Support for arm balances and inversions

90 minutes. often these more ‘advanced’ poses are dissected into shoulder alignment, core strength, range of motion questions. And while all of that is true and useful to some extent, there is also a question about tapping into the body’s own - intrinsic - co-ordination and all together now functioning. Your brain doesn’t think in anatomical terms. Neither do your muscles. They work as a whole. Play with this sequence and then plug the really interesting to your body pieces into your own practices. Bring all the props for this one: two blocks, strap, blanket, and a bolster or something for a restorative close.

Hip Strength

This is a low to the ground practice with a couple of lunges and ustrasana camel pose but no body weight on the arms. Explore stability and range all around the hip. 60 minutes, I suggest a blanket to kneel on.

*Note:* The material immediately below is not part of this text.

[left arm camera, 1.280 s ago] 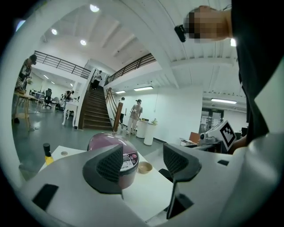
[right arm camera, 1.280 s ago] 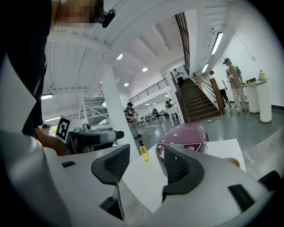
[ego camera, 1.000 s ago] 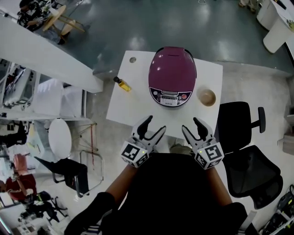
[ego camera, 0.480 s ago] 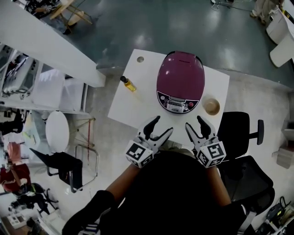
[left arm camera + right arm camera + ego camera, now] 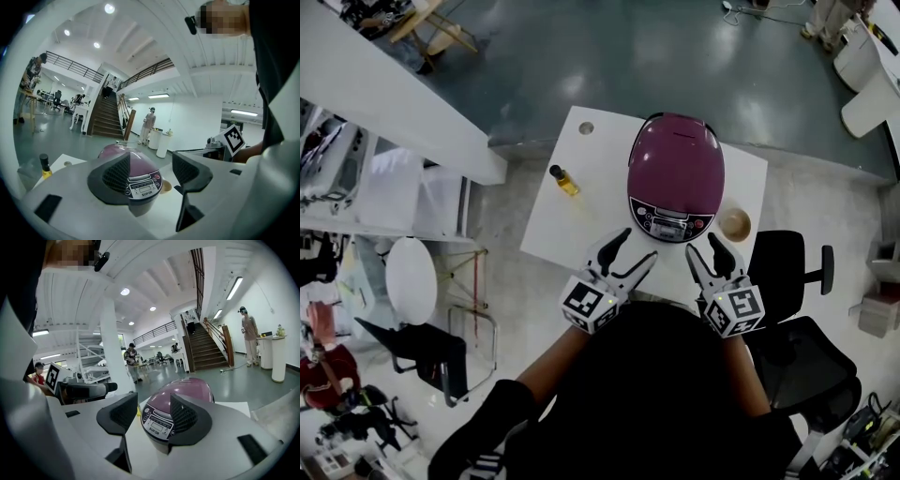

Strength and Freedom: Shoulder

75 minute sequence. use Jalandhara banda to develop presence and range in the upper back while promoting shoulder stability and movement. Explore how engagement and strength are actually parts of ‘release’ or ‘freedom’. This is not a terribly advanced class, but starts with 10 minutes of breath work and weaves in vasisthasthana and ardha chandrasana.

Spring Handstands

messy handstands, but still. 90 minute sequence. Come spring, a little playfulness and energy is good for our practice. It’s good for our lungs lymph muscles and blood. It’s good for our mood. Have a strap, a couple of blocks, and a blanket for this sequence that works to integrate upper body/shoulder strength with low back/leg skills. It’s all about the exploring, and nothing about ‘nailing’ a pose.

Uddiyana Bandha

Desikachar often said yoga is 90% waste removal. The whole concept of ‘purification’ is a loaded one, both within our western culture and it’s obsession with diet and weight, and in some versions of yoga where the body needs to be ‘overcome’. And yet, and yet. There is a truth to the idea of ‘digesting’ our experience and yoga’s role in it. Explore uddiyana bandha - and the idea that asana can help us digest what’s happened in our lives. Through backbends, which is a little atypical. But I wanted to get some clear understanding of ribcage biomechanics and poses involvement.

Integrating front and back body

Grab a block and a strap and give me 75 minutes to look at some biomechanics around weight bearing on the arms in support of inversions and big back bends. Includes headstand, shoulder stand, and urdhva dhanurasana. Consider how ‘peace’ is an outcome of doing the work, rather than a spiritual bypass.